Return exactly those lines of the material below that fall between the line holding "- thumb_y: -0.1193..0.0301" and the line holding "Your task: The", inclusive.

- Opening Delimiter -

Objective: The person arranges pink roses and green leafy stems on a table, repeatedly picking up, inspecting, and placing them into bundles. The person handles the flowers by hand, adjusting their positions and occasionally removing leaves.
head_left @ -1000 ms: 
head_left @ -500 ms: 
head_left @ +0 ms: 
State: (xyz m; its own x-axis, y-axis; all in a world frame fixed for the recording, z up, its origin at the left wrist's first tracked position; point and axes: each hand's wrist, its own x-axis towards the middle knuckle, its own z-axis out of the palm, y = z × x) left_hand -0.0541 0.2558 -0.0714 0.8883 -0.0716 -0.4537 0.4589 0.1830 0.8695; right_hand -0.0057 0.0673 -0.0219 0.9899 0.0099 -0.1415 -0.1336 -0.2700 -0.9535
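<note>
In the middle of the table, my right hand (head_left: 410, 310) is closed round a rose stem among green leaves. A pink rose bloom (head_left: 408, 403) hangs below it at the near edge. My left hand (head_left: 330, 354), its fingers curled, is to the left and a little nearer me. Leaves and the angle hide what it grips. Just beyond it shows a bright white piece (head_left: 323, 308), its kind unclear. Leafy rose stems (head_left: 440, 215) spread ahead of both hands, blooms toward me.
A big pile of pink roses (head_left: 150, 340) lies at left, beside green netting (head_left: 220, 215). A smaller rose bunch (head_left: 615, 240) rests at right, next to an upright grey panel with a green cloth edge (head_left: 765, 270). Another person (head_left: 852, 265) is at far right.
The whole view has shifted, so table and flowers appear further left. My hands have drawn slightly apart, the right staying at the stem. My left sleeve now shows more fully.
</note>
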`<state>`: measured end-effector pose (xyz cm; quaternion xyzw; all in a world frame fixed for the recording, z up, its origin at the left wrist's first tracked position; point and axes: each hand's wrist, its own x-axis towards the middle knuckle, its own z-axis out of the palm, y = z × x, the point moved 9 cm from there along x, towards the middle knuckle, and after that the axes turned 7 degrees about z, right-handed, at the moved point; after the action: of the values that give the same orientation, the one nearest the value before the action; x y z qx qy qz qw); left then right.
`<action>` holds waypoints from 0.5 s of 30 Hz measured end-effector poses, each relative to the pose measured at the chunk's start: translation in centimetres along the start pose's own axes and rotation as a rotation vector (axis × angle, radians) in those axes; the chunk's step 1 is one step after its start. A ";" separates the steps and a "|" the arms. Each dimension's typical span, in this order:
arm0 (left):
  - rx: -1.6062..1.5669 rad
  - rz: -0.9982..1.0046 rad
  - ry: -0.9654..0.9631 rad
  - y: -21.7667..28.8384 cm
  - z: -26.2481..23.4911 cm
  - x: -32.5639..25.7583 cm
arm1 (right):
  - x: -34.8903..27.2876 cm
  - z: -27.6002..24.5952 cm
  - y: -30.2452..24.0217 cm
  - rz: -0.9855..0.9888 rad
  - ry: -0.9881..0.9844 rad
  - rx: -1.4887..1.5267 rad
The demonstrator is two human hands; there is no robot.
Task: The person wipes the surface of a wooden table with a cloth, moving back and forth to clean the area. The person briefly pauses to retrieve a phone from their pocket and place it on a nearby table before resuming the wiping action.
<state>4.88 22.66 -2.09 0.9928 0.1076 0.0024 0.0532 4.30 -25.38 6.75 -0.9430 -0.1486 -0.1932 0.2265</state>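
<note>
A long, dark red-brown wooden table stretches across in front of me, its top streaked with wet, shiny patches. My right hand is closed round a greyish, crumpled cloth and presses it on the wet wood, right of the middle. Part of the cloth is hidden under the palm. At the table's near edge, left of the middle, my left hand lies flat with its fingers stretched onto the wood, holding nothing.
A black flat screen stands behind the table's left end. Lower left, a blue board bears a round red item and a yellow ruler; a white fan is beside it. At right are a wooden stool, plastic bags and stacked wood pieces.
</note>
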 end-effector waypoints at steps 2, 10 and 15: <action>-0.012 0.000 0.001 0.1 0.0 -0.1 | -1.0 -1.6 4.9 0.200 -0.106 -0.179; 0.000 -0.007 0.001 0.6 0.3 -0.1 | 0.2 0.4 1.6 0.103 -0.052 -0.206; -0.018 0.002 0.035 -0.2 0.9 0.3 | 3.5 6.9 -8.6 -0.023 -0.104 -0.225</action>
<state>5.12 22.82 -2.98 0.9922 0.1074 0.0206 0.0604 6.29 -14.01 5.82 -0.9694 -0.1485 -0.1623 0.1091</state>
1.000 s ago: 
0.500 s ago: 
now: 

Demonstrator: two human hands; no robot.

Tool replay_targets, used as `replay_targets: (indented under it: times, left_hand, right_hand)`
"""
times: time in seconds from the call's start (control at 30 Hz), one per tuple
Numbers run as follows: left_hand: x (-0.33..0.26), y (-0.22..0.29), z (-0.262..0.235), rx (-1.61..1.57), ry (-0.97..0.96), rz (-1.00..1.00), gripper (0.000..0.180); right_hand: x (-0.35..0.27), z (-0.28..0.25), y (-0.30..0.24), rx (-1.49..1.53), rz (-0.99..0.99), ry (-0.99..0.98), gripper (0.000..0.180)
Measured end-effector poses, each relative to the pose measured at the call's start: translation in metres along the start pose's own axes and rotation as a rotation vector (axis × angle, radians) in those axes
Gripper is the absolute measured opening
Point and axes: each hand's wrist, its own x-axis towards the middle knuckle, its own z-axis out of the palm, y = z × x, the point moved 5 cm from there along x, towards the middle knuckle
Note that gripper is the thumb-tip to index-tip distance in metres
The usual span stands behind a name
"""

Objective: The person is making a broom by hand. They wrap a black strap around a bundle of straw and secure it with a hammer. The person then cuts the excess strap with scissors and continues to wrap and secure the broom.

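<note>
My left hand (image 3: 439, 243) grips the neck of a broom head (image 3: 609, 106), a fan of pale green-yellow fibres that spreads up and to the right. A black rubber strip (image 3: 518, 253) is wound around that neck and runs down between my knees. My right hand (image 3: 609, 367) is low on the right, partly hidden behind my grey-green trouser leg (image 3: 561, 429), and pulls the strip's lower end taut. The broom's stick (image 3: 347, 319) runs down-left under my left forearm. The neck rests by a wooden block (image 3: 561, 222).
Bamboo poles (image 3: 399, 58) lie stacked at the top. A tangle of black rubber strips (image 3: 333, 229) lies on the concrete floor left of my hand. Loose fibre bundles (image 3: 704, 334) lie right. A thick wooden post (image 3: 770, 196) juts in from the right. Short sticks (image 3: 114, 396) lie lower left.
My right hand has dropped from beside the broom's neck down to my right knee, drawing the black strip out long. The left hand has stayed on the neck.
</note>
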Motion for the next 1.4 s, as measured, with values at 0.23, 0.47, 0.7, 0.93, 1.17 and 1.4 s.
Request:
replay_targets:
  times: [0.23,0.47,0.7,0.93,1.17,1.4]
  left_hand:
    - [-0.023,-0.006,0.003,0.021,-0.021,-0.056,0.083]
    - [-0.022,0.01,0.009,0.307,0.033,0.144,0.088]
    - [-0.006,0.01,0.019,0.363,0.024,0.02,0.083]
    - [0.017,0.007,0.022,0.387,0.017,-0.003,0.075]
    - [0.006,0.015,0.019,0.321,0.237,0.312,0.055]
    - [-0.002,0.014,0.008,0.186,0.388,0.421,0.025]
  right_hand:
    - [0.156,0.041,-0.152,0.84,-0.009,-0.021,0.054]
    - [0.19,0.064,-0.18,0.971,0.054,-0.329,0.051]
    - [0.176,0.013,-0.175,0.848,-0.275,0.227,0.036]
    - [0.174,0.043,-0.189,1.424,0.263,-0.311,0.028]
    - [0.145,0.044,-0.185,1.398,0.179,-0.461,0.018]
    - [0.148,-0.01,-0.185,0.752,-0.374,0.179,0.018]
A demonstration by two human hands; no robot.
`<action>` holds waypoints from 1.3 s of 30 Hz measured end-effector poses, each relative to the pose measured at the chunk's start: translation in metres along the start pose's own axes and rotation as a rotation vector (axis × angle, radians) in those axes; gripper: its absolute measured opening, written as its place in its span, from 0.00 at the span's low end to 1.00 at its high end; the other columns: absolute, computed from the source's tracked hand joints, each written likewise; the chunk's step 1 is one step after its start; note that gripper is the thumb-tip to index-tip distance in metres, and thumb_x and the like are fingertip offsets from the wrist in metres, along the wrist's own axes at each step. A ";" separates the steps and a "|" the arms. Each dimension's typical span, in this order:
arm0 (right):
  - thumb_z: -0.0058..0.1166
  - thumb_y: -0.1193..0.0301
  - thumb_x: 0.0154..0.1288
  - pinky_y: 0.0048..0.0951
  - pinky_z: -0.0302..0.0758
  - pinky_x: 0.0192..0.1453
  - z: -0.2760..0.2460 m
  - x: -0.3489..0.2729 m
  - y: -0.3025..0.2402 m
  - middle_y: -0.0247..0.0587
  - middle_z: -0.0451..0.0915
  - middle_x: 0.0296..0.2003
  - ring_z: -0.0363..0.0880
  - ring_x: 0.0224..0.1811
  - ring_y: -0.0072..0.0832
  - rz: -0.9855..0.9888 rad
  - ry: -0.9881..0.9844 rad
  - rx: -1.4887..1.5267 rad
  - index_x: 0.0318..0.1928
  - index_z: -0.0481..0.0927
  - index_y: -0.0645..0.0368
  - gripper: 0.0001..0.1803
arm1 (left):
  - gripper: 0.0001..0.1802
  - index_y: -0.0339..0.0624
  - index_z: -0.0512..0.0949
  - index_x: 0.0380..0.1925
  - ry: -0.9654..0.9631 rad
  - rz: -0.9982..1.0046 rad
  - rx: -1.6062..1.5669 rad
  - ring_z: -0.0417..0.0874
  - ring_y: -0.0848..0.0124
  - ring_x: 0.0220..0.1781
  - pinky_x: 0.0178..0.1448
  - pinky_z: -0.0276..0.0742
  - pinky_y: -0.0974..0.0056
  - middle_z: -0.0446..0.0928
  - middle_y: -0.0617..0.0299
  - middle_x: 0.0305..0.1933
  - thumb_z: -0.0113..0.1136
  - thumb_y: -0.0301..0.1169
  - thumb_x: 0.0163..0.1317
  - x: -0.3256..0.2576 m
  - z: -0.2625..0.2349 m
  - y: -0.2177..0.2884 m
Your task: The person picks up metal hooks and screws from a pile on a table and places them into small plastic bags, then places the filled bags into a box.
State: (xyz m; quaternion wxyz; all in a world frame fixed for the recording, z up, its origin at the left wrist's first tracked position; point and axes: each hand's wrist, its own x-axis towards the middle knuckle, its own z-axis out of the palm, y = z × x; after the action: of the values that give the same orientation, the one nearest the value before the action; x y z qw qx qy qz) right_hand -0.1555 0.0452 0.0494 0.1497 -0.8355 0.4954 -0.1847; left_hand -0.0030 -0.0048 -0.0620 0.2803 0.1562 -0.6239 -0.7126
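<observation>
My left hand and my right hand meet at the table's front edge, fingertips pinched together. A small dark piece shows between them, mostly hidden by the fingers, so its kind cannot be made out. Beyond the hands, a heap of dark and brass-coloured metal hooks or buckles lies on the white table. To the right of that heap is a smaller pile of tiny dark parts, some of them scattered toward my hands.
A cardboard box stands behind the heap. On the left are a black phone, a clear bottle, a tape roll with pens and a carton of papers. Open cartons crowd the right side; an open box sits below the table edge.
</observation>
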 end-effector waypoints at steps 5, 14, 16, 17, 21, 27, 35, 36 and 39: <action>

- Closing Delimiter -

# WRITTEN SOLUTION
  - thumb_y: -0.1193..0.0301
  - thumb_x: 0.0154..0.1288
  - pinky_y: 0.0048..0.0951
  - pinky_z: -0.0302..0.0758
  - pinky_x: 0.0192..0.1453
  - z: -0.2760..0.2460 m
  - x: -0.3489..0.2729 m
  - y: -0.3025..0.2402 m
  - middle_y: -0.0247..0.0587
  - middle_z: -0.0451..0.0915
  - middle_x: 0.0296..0.2003
  - ring_z: -0.0363..0.0880
  - ring_x: 0.0224..0.1811
  - ring_y: -0.0072..0.0832
  - rz: -0.9855..0.9888 rad
  - ry: -0.9881..0.9844 rad
  - rx: -1.4887..1.5267 rad
  - index_x: 0.0318..0.1928
  - index_z: -0.0481..0.0927
  - index_y: -0.0645..0.0368
  - gripper: 0.0001..0.1803
arm1 (left):
  - gripper: 0.0001..0.1802
  - index_y: -0.0339..0.0624
  - index_z: -0.0512..0.0949
  - index_x: 0.0380..0.1925
  - ry: -0.9654..0.9631 rad
  - rz: -0.9982..1.0046 rad
  - rx: -1.6062..1.5669 rad
  - ring_z: -0.0417..0.0874
  - ring_y: -0.0848..0.0124
  - ring_x: 0.0220..0.1781
  - pinky_x: 0.0178..0.1448
  - pinky_z: -0.0276..0.0742
  - pinky_y: -0.0974..0.0056
  - middle_z: -0.0446..0.0928
  - middle_y: -0.0617..0.0299
  - middle_x: 0.0305..0.1933
  - thumb_z: -0.0113..0.1136
  - thumb_y: -0.0301..0.1169
  - thumb_x: 0.0163..0.1317
  - x: -0.3256..0.2576 m
  - z: -0.2625..0.2349 m
  - y: -0.2177..0.2884 m
Your task: The person picks up metal hooks and screws from a pile on a table and places them into small plastic bags, then places the filled bags into a box.

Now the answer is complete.